▶ **To do**: Word for word, copy out the data below, omitting pictures.
————
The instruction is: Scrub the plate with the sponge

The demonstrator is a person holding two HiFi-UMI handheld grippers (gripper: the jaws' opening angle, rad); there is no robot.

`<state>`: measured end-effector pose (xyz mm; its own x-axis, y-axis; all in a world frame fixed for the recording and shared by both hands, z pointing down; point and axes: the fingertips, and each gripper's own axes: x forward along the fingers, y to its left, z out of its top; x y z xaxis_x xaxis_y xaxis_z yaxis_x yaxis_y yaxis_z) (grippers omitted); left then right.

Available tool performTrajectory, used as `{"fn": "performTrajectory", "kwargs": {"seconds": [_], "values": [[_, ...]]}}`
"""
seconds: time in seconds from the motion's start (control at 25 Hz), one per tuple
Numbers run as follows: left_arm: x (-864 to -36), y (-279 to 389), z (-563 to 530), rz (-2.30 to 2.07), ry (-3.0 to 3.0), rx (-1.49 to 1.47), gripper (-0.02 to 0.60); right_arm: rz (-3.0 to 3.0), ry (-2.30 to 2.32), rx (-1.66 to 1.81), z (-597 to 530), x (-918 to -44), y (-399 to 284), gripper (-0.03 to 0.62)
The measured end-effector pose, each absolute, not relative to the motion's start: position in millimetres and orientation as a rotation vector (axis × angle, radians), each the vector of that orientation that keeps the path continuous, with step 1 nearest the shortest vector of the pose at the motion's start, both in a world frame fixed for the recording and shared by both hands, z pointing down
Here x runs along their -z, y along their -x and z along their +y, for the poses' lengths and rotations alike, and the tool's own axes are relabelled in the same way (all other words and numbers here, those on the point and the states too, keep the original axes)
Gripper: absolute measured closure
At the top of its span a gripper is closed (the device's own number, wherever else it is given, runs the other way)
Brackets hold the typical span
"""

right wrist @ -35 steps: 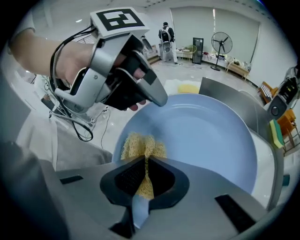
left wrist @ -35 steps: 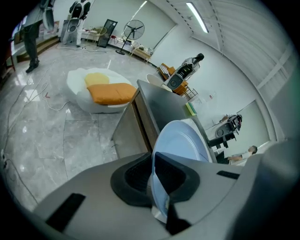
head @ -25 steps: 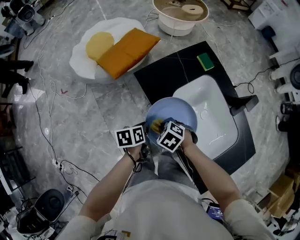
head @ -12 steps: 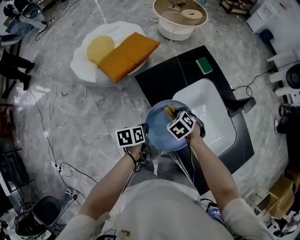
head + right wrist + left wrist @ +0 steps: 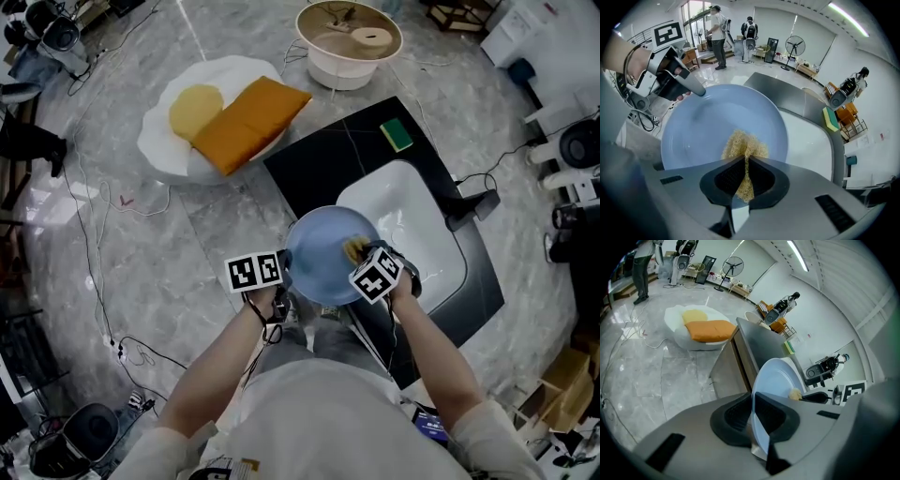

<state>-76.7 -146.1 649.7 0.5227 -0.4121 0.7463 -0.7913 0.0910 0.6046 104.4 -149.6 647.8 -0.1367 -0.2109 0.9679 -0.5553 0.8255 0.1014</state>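
A light blue plate (image 5: 319, 251) is held tilted over the near-left corner of the white sink (image 5: 427, 220). My left gripper (image 5: 285, 274) is shut on the plate's left rim; in the left gripper view the plate (image 5: 777, 379) runs edge-on between the jaws of the left gripper (image 5: 752, 414). My right gripper (image 5: 746, 174) is shut on a yellow fibrous sponge (image 5: 744, 144) that presses on the plate's face (image 5: 701, 129). In the head view the sponge (image 5: 354, 248) sits on the plate's right part, just ahead of the right gripper (image 5: 366, 259).
A black mat (image 5: 319, 155) surrounds the sink, with a green sponge (image 5: 396, 134) on its far corner. A white tray (image 5: 155, 141) with yellow and orange pads lies far left, a white bowl (image 5: 347, 45) beyond. Cables trail at left. People stand far back.
The right gripper has swept the sponge around the plate's face, from its lower left, over the top, to the right side. The left gripper keeps its hold on the rim.
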Motion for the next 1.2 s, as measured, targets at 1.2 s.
{"fn": "performTrajectory", "kwargs": {"seconds": [1.2], "values": [[-446.5,109.7,-165.6,-1.335,-2.102,-0.323,0.456,-2.344,-1.118,-0.38,-150.1,-421.0,-63.9,0.546]]}}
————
▶ **Response area**:
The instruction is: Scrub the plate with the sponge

The demonstrator is a person holding two HiFi-UMI handheld grippers (gripper: the jaws' opening angle, rad); there is no robot.

`<state>`: measured end-effector pose (xyz mm; its own x-axis, y-axis; all in a world frame fixed for the recording and shared by both hands, z pointing down; point and axes: the fingertips, and each gripper's own axes: x forward along the fingers, y to its left, z out of its top; x y z xaxis_x xaxis_y xaxis_z yaxis_x yaxis_y yaxis_z) (grippers omitted); left then right.

Available tool performTrajectory, used as `{"fn": "performTrajectory", "kwargs": {"seconds": [_], "values": [[_, ...]]}}`
"""
seconds: time in seconds from the motion's start (control at 25 Hz), one per tuple
Numbers run as follows: left_arm: x (-864 to -36), y (-279 to 389), z (-563 to 530), rz (-2.30 to 2.07), ry (-3.0 to 3.0), rx (-1.49 to 1.47), gripper (-0.02 to 0.60); right_arm: rz (-3.0 to 3.0), ry (-2.30 to 2.32), rx (-1.66 to 1.81), z (-597 to 530), x (-918 to -44), y (-399 to 284), gripper (-0.03 to 0.62)
The measured end-effector pose, each absolute, not relative to the motion's start: position in millimetres and orientation as a rotation vector (axis × angle, radians), each the vector of that orientation that keeps the path continuous, with step 1 nearest the shortest vector of the pose at the motion's start, both in a world frame fixed for the recording and shared by both hands, z pointing down
Here x runs along their -z, y along their -x and z along their +y, for the poses' lengths and rotations alike, and the tool's own axes are relabelled in the same way (all other words and numbers here, those on the point and the states too, keep the original axes)
Gripper: absolute measured closure
At the top of its span a gripper is closed (the device's own number, wherever else it is given, runs the other way)
Brackets hold the typical span
"""

right wrist @ -35 steps: 
left wrist @ -35 steps: 
head @ -25 steps: 
head @ -12 steps: 
head + right wrist + left wrist @ +0 steps: 

<state>-76.7 -146.1 649.7 0.5227 -0.4121 0.7463 -0.7913 0.0910 0.6046 104.4 -149.6 647.8 -0.1367 -0.2109 0.9679 -0.5553 0.8255 0.1014</state>
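A light blue plate (image 5: 319, 251) is held tilted over the near-left corner of the white sink (image 5: 427, 220). My left gripper (image 5: 285, 274) is shut on the plate's left rim; in the left gripper view the plate (image 5: 777, 379) runs edge-on between the jaws of the left gripper (image 5: 752, 414). My right gripper (image 5: 746, 174) is shut on a yellow fibrous sponge (image 5: 744, 144) that presses on the plate's face (image 5: 701, 129). In the head view the sponge (image 5: 354, 248) sits on the plate's right part, just ahead of the right gripper (image 5: 366, 259).
A black mat (image 5: 319, 155) surrounds the sink, with a green sponge (image 5: 396, 134) on its far corner. A white tray (image 5: 155, 141) with yellow and orange pads lies far left, a white bowl (image 5: 347, 45) beyond. Cables trail at left. People stand far back.
The right gripper has swept the sponge around the plate's face, from its lower left, over the top, to the right side. The left gripper keeps its hold on the rim.
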Motion for the next 1.2 s, as measured, targets at 1.2 s.
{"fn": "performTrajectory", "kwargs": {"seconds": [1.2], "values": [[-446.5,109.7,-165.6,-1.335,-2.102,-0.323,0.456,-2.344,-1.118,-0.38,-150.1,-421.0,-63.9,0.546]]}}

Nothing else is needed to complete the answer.